While the federal change was announced on March 13 and took effect from April 1, many employers are still waiting to hear whether their provinces will sign on.
“Restaurants Canada is asking provincial governments across the country to support rural restaurants and communities by opting into this temporary TFW cap increase,” Kelly Higginson, president and chief executive officer of Restaurants Canada, said in a statement.
“We need long-term workforce solutions that include investments in youth training, technology and immigration with a path to permanent residency, but in the meantime, restaurants need workers now.”
At issue is a targeted federal measure aimed at rural regions facing severe labour shortages. Employment and Social Development Canada said eligible employers in those areas could temporarily raise the share of low-wage temporary foreign workers in their workforce to 15 per cent from 10 per cent.
The measure will remain in place until March 31, 2027, but only in provinces or territories that request the exemption for priority sectors in qualified regions.

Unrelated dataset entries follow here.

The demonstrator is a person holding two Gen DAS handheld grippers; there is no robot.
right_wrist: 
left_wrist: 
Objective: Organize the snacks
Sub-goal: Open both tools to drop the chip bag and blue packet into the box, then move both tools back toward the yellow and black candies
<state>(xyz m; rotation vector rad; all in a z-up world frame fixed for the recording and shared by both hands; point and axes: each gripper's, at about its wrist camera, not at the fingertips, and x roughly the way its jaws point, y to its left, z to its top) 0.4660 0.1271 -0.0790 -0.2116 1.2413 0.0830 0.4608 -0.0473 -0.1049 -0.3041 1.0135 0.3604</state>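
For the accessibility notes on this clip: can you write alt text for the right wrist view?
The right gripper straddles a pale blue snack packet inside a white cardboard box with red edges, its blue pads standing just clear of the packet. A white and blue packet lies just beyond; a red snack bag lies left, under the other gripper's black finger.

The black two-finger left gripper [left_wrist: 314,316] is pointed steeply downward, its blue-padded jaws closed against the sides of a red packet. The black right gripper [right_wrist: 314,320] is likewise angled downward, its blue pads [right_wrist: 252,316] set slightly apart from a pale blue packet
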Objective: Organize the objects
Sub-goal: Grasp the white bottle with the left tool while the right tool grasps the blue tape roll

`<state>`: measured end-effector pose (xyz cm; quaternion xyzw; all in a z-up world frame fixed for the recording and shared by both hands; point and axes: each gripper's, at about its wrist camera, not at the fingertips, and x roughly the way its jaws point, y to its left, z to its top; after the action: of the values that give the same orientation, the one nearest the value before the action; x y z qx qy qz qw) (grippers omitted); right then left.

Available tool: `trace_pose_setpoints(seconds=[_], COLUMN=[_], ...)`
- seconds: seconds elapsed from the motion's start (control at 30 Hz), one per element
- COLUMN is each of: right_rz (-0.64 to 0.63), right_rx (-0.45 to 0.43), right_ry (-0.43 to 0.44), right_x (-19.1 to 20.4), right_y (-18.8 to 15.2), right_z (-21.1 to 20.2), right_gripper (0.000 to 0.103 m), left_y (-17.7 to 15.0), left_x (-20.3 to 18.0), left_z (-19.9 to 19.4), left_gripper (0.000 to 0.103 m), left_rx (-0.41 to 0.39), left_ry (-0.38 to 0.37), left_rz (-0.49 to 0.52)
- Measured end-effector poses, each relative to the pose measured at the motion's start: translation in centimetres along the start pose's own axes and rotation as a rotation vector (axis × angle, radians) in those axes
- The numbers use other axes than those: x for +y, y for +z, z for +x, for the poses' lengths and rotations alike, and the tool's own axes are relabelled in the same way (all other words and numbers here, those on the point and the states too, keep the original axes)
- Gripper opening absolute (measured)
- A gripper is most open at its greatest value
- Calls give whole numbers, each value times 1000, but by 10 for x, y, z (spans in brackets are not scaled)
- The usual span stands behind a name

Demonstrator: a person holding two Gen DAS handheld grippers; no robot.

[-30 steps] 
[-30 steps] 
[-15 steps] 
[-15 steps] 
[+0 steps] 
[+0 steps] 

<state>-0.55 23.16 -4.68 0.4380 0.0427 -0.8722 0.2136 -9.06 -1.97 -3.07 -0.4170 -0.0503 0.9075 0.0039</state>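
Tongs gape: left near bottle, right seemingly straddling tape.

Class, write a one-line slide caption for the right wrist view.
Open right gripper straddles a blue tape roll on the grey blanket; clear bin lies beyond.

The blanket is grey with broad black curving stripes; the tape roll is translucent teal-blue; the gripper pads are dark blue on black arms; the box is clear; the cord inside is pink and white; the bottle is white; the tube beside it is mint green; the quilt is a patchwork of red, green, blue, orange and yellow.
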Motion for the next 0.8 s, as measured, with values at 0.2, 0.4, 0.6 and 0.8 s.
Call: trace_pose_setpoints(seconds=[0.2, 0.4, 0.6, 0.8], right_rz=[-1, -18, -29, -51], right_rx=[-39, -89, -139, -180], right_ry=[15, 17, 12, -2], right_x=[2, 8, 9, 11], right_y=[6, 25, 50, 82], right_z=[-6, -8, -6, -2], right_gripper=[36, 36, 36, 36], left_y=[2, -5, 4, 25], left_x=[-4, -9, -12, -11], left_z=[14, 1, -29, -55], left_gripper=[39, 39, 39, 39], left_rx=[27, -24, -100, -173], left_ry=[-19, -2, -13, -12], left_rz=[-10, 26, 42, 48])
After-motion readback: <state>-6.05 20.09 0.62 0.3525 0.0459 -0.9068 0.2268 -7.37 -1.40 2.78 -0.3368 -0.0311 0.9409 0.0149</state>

For Restaurants Canada, that means the next move belongs to the provinces.
The association argues that the federal announcement is significant because it breaks from Ottawa’s recent efforts to tighten the Temporary Foreign Worker Program. Over the past two years, the federal government has moved to curb employer reliance on temporary foreign labour by reducing caps, shortening permit durations and refusing to process some low-wage applications in metropolitan areas with higher unemployment.
The rural exemption creates a narrow opening for communities that Ottawa says continue to face persistent labour shortages despite broader weakness in the national job market.
Federal Jobs Minister Patty Hajdu said the change is meant to address “urgent workforce gaps” while ensuring Canadians remain first in line for available jobs.
Buckley Belanger, the secretary of state for rural development, said labour conditions in rural Canada cannot be treated the same way as those in large urban centres, where labour pools are larger and worker mobility is greater.
Restaurants Canada says those regional realities are especially stark in foodservice.
The association says temporary foreign workers make up just three per cent of the industry’s workforce nationally, but they often fill critical vacancies in communities with aging populations, declining youth participation and shrinking local labour pools. In many rural and tourism-dependent regions, restaurants need workers for skilled positions such as chefs and cooks, or for shifts that are hard to fill locally, including overnights.
When those jobs remain vacant, operators are often left with few options beyond cutting operating hours, reducing service or closing altogether.
“In some rural communities, restaurants may be the only source of local employment for youth,” Higginson said. “They are community gathering spaces, places for travelers and locals to have a meal. Losing a restaurant in these communities is devastating.”
The group says the industry’s labour pressures remain severe even after a period of strong wage growth. Restaurants Canada says foodservice has seen the second-highest wage growth of any industry since 2021, yet there are still 70,000 vacant foodservice jobs across the country. The sector employs more than 1.2 million people, with youth making up 39 per cent of the workforce, and serves more than 23 million customers each day.
In a related opinion piece, Higginson argued that the debate around temporary foreign workers often misses the reality on the ground in smaller communities. She wrote that restaurants do far more than serve meals, supporting tourism, anchoring main streets and buying billions of dollars in local food and beverage products each year.
She also argued that hiring through the TFW program is not a cheap or easy shortcut, but a costly and tightly regulated last resort that requires employers to prove they could not hire locally and to pay at or above the government-set median wage for the role and region.
The Canadian Chamber of Commerce welcomed the federal relaxation on TFWs as recognition that labour shortages vary across the country. The Canadian Federation of Independent Business has similarly argued that many small businesses rely on foreign workers out of necessity, not convenience, and has warned that skilled labour shortages remain a major constraint on growth.
Canada’s Restaurant Sector by the Numbers
1.2 million people employed in Canada’s foodservice industry
39% of the workforce is made up of youth, or roughly nearly 500,000 young workers
More than 23 million visitors are served every day
70,000 foodservice jobs are vacant across the country
$125 billion industry by annual economic size
No. 1 source of first-time jobs in Canada
Canada’s fourth-largest employer, and the third largest in some provinces
About two-fifths of the industry’s workforce is youth
Temporary foreign workers make up just 3% of the restaurant workforce nationally
The federal rural measure would raise the low-wage TFW cap to 15% from 10% in eligible regions, if provinces opt in.